Um tribunal
italiano condenou seis sismólogos a seis anos de prisão, por estes terem subestimado
a ocorrência do sismo que em 2009 matou cerca de três centenas de pessoas em
Áquila. A decisão deste tribunal, inédita, foi criticada por todo o mundo
científico. E, no entanto, ela mostra a relação que a sociedade actual mantém
com a ciência. Depois da “morte de Deus” anunciada por Nietzsche, Comte ergueu
o seu positivismo em que a ciência se tornava na nova religião. Esta nova
religião está bem viva nos nossos dias: a ciência é a esperança e a verdade –
da medicina á meteorologia. E apesar da constatação diária das falhas destas
duas ciências, a ciência avança, apoiada pelos meios de comunicação social. Cada
disciplina científica vai alargando o seu campo, procurando mais que
explicações (sempre provisórias) para a realidade que em última instância não
podemos conhecer. O que pretendem as ciências é afirmar o seu poder.
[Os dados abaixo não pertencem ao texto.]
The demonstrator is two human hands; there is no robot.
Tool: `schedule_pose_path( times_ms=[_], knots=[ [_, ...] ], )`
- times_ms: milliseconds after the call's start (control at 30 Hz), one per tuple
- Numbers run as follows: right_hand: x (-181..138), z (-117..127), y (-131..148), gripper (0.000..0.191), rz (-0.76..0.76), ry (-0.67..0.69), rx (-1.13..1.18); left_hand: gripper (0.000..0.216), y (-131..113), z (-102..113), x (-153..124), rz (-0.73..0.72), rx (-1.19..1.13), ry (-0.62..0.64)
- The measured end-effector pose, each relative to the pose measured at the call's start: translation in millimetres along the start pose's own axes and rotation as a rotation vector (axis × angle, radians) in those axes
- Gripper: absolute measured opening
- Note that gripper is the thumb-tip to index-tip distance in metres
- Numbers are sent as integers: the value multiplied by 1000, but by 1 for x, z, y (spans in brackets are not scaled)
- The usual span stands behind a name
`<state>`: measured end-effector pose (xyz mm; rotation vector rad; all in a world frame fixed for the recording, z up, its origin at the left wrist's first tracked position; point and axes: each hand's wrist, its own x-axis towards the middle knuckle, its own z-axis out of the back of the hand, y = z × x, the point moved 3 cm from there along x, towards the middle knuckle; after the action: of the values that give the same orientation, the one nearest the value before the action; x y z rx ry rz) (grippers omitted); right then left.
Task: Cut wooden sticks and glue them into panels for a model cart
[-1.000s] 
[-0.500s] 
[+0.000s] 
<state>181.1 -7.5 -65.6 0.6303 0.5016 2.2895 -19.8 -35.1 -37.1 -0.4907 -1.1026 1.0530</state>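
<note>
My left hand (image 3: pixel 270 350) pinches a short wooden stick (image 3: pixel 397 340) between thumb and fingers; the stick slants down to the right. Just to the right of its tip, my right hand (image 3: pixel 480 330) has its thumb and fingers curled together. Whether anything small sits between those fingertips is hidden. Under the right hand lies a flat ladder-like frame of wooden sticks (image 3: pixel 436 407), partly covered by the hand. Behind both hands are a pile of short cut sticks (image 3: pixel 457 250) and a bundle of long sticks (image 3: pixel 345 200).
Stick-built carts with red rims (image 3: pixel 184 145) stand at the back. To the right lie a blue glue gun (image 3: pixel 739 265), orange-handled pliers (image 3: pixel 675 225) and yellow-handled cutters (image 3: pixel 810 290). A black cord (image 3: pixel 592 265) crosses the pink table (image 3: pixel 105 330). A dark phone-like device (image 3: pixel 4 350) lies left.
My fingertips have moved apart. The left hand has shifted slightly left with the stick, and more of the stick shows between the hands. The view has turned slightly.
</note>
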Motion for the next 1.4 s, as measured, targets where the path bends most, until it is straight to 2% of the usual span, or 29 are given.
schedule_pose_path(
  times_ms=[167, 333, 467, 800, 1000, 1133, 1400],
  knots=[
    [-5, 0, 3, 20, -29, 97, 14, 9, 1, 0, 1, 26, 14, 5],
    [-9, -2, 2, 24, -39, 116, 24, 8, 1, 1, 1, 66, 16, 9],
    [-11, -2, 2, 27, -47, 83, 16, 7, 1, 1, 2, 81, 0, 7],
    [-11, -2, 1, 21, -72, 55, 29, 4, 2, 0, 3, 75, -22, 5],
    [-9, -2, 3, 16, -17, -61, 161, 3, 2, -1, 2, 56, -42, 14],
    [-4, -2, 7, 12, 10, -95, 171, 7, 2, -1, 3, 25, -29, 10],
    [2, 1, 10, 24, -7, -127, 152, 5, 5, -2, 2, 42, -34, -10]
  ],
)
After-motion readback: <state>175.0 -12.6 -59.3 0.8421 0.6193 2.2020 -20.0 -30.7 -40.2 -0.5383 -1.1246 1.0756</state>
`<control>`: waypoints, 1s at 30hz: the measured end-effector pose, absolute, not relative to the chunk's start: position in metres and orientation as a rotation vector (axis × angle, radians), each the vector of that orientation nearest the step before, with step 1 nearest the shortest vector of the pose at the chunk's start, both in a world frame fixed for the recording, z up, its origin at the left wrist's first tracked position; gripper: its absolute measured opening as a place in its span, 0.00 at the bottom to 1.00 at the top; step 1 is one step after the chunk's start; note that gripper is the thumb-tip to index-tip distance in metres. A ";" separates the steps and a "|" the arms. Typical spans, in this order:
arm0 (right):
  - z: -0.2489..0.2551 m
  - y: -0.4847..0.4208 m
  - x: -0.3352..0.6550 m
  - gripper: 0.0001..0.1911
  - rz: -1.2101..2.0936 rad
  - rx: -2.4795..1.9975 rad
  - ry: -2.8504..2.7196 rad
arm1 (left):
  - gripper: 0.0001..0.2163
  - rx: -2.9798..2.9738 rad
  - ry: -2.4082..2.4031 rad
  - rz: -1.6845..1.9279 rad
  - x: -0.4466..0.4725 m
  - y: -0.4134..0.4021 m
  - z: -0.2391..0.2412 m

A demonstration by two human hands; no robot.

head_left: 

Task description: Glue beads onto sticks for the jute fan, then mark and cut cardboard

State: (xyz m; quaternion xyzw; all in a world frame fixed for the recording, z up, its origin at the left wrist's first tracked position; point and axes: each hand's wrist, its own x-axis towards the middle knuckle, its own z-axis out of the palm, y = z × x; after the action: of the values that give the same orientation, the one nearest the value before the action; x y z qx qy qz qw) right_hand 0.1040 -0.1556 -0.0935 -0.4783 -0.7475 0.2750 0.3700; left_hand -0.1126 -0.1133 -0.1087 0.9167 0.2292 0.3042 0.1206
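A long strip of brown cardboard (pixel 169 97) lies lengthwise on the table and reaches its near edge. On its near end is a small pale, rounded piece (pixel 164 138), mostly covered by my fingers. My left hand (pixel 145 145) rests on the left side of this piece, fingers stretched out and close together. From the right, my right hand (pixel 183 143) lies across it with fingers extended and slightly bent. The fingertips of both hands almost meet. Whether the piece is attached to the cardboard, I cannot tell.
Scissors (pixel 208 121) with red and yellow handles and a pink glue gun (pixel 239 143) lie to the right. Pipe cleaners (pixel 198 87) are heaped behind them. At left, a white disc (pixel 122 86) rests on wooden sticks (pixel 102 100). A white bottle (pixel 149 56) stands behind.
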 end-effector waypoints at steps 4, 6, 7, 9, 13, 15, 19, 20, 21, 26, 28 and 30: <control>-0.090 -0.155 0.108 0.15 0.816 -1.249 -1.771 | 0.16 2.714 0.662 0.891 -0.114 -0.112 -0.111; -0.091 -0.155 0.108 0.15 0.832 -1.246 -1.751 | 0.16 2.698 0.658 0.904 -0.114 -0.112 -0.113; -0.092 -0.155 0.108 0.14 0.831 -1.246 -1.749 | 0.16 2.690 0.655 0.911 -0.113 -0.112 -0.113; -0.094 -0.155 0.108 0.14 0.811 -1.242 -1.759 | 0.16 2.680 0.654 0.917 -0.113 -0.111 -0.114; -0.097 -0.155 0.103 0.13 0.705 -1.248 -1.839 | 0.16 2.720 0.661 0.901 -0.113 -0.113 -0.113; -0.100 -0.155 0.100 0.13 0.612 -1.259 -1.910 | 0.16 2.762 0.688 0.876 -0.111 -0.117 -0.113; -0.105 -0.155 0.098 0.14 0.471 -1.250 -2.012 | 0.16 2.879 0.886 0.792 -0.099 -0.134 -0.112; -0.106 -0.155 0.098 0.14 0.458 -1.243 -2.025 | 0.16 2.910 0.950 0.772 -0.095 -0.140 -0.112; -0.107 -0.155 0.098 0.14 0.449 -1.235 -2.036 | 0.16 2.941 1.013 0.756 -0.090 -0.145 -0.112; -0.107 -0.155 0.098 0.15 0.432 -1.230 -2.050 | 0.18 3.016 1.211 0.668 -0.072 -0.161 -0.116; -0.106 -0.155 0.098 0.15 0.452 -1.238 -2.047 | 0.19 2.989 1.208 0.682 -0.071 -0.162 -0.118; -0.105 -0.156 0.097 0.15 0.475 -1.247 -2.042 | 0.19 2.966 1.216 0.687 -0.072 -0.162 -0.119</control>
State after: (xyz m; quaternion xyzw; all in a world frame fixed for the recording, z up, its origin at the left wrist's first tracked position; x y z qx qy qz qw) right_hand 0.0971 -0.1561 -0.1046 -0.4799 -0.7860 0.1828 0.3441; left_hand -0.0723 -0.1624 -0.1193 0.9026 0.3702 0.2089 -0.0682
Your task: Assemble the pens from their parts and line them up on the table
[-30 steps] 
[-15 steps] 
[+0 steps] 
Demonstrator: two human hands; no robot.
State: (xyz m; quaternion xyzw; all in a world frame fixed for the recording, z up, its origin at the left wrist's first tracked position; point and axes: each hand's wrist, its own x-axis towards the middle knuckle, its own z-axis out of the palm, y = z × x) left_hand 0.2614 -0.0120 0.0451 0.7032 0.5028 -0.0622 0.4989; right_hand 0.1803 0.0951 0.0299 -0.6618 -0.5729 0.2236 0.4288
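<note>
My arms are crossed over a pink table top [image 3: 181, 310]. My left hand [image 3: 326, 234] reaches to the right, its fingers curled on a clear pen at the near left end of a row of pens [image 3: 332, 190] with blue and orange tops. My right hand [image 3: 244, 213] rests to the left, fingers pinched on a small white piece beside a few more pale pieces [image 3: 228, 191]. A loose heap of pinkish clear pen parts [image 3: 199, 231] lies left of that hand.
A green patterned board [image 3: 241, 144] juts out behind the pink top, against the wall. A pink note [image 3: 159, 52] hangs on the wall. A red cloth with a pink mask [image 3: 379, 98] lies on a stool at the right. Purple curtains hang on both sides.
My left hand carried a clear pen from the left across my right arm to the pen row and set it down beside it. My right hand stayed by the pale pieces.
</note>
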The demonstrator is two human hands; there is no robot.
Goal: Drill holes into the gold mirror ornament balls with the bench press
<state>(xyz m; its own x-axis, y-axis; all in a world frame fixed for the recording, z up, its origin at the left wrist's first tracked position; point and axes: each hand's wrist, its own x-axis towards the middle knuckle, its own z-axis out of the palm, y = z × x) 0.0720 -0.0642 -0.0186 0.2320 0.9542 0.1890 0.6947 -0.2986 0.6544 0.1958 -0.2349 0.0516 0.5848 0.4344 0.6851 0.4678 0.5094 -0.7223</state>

Talvez
seja hora de juntarmos ao poder económico-político-mediático o poder tecnocientífico.
A história do século passado demonstra como a ciência esteve no melhor e no
pior, da penicilina à bomba nuclear. Podemos dizer que sem ciência viveríamos num
mundo muito pior, um mundo onde a civilização moderna estaria em causa. Mas é
também a ciência que nos ameaça, criando mecanismos que nos escravizam e
controlam perante o poder. A condenação dos seis sismógrafos italianos resulta
sobretudo do estatuto de verdade, como uma verdade teológica, infalível, a que
a ciência ascendeu. E nesse sentido, pode-se dizer que se fez justiça (e
jurisprudência), e que a justiça, no sentido grego antigo de que falava Sophia
de Mello Breyner Andersen num dos seus poemas, se impôs a um dos poderes que
governa o mundo. Lamentável é que os cientistas não percebam que esta
condenação devia ser objecto de reflexão sobre a sua actividade.